LEAVING TIME. By Jodi Picoult. Random House. 405 pages $28.

“Leaving Time” opens with 13-year-old Jenna thinking of her mother, Alice, who had disappeared mysteriously several years before. Alice is a research scientist studying elephant behavior. She first worked in Africa and then at an elephant sanctuary in the U.S. The passages on these extraordinary animals are not easily forgotten and the most poignant in the book.

Jenna’s father is in a psychiatric hospital, and she is living with her grandmother, but she cannot let the disappearance of Alice go. Believing that her mother “would never have left me behind, not willingly,” Jenna is determined to solve the mystery and find her mother.

In her quest she enlists the help of Serenity, a one-time celebrity psychic, and Virgil, a cop turned private investigator. From then on, the tale takes twists and turns, and sometimes the quick shift of the different narrators can be a jolt, but the story moves quickly and offers lots of surprises.

At times, it is difficult to suspend disbelief. Could a 13-year-old really be that smart and savvy? And can we really believe the outcome? However, as always, Jodi Picoult gives her readers a good story.

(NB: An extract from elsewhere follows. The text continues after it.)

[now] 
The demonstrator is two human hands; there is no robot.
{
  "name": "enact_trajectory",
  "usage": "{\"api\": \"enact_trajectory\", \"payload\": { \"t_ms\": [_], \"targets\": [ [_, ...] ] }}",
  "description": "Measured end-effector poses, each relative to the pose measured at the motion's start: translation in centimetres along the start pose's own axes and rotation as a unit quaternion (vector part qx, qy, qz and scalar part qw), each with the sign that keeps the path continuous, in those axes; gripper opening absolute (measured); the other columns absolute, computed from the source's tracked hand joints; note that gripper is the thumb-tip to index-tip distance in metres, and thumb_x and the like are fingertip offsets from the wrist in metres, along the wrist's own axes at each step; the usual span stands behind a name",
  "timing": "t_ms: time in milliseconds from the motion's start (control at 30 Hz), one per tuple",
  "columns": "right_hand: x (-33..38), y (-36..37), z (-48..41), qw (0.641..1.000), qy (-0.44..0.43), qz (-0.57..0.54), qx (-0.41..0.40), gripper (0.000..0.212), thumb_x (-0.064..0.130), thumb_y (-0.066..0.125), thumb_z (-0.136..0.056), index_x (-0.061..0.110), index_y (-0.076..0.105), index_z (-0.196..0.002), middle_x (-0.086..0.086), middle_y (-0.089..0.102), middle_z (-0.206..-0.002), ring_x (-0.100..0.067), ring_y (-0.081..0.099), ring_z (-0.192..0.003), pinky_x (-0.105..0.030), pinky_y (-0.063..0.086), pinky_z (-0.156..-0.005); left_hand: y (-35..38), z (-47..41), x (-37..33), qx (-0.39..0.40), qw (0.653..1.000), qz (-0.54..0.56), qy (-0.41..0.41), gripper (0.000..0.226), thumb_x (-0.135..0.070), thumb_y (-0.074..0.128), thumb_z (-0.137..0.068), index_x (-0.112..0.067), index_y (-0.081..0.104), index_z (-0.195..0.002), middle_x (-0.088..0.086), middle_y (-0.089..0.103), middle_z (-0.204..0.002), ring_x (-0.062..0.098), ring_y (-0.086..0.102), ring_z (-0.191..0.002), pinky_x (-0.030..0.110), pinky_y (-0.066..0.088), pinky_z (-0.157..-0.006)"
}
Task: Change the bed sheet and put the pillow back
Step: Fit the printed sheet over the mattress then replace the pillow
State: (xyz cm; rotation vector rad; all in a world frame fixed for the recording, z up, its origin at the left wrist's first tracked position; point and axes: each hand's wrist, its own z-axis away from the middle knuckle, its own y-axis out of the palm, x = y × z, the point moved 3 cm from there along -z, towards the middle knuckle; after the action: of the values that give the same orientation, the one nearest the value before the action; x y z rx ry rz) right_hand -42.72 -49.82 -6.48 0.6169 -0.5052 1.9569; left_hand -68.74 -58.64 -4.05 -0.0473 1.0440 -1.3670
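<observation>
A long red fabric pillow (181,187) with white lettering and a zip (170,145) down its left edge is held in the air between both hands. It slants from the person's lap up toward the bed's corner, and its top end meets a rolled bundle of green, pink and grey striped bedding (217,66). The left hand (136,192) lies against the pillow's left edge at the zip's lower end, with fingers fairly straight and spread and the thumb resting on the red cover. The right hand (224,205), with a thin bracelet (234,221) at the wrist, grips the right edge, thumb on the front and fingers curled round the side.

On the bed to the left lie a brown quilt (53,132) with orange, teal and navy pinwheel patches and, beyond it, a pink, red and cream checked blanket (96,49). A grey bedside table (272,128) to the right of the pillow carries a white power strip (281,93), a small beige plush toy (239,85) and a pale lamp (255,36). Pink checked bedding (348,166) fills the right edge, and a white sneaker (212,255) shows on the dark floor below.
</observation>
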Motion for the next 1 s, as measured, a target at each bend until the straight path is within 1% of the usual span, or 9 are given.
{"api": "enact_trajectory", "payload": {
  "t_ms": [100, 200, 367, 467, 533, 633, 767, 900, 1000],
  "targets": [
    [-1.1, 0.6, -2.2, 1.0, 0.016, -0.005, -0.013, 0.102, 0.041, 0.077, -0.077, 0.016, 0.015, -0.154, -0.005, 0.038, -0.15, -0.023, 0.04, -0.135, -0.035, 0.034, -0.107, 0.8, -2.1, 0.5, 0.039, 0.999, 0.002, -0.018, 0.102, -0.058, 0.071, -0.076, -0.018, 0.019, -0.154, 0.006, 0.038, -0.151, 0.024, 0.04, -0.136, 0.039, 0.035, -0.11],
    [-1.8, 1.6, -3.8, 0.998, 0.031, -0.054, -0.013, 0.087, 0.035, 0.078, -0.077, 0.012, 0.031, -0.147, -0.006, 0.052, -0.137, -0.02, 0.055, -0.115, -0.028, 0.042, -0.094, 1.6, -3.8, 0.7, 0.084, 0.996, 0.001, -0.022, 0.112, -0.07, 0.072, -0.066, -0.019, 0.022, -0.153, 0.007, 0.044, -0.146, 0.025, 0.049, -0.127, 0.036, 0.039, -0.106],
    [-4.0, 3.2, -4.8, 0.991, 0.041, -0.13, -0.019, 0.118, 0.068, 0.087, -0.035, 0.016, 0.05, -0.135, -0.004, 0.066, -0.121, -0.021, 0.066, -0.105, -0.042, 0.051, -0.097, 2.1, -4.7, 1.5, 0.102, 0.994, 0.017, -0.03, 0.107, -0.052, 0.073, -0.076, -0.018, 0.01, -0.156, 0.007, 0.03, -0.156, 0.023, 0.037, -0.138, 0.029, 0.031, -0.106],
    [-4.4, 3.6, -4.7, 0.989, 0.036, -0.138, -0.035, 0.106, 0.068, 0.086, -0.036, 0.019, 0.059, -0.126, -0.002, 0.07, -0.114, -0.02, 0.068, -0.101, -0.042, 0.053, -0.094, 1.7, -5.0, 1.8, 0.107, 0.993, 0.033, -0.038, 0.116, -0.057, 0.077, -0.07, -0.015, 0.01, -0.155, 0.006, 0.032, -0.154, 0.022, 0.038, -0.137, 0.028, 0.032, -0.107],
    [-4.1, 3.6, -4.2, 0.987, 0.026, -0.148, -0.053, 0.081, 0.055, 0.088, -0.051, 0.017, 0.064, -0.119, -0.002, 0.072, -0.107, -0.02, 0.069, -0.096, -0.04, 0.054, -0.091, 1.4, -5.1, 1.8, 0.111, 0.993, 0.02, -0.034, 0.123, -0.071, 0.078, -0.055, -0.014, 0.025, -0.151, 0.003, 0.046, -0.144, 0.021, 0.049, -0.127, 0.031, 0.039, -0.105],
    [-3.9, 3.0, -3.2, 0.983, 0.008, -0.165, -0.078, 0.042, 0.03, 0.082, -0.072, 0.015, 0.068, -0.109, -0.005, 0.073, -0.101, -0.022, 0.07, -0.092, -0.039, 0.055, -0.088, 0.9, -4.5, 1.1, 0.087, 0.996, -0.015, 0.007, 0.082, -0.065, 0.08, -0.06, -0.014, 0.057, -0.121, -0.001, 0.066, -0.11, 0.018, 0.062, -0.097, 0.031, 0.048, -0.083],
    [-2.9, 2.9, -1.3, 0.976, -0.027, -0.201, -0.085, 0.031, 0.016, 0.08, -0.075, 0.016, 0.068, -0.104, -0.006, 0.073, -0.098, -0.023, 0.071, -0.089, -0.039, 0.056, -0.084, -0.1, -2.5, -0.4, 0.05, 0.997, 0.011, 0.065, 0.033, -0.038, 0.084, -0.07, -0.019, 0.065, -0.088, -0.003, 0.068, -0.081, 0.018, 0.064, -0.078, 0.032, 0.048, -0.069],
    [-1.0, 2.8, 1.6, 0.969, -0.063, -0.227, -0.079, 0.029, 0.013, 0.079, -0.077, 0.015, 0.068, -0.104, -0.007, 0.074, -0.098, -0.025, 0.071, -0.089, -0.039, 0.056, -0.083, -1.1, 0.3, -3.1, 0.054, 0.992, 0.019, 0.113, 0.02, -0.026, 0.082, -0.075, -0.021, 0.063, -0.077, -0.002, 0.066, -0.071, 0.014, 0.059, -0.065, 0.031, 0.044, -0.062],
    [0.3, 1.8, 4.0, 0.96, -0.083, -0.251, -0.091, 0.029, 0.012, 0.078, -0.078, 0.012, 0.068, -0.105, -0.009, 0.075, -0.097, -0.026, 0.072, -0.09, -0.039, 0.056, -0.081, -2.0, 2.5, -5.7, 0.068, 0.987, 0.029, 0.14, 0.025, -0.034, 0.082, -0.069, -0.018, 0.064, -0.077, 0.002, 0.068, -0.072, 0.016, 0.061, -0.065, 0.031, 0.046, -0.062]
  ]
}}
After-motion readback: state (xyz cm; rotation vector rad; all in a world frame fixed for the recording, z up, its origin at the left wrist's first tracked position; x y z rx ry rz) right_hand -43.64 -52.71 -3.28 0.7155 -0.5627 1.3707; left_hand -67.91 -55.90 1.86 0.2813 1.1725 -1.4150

Reviewer Frances Monaco is a writer in Charleston.

BLOOD ON SNOW. By Jo Nesbo. Knopf. 224 pages. $23.95.

From its stunning opening line — “The snow was dancing like cotton wool in the light of the street lamps” — to its surprising and poetic ending, Jo Nesbo’s latest novel is a dream.

To call “Blood on Snow” a crime novel would be an immense understatement. It does tell the story of Olav, an understandable and strangely sympathetic, dyslexic contract killer who readily acknowledges that he’s not good at much else.

But it’s also a beautiful, complicated and skillfully rendered love story: “I held her incredibly carefully, like one of the dried flowers I sometimes found in the pages of books at the library,” Nesbo writes.

It is a short, compact and lean book, a novella, really — no extraneous twists or descriptions or even words. But it packs an emotional punch with its gorgeous prose and a taut plot.

Reviewer Kim Curtis writes for the Associated Press.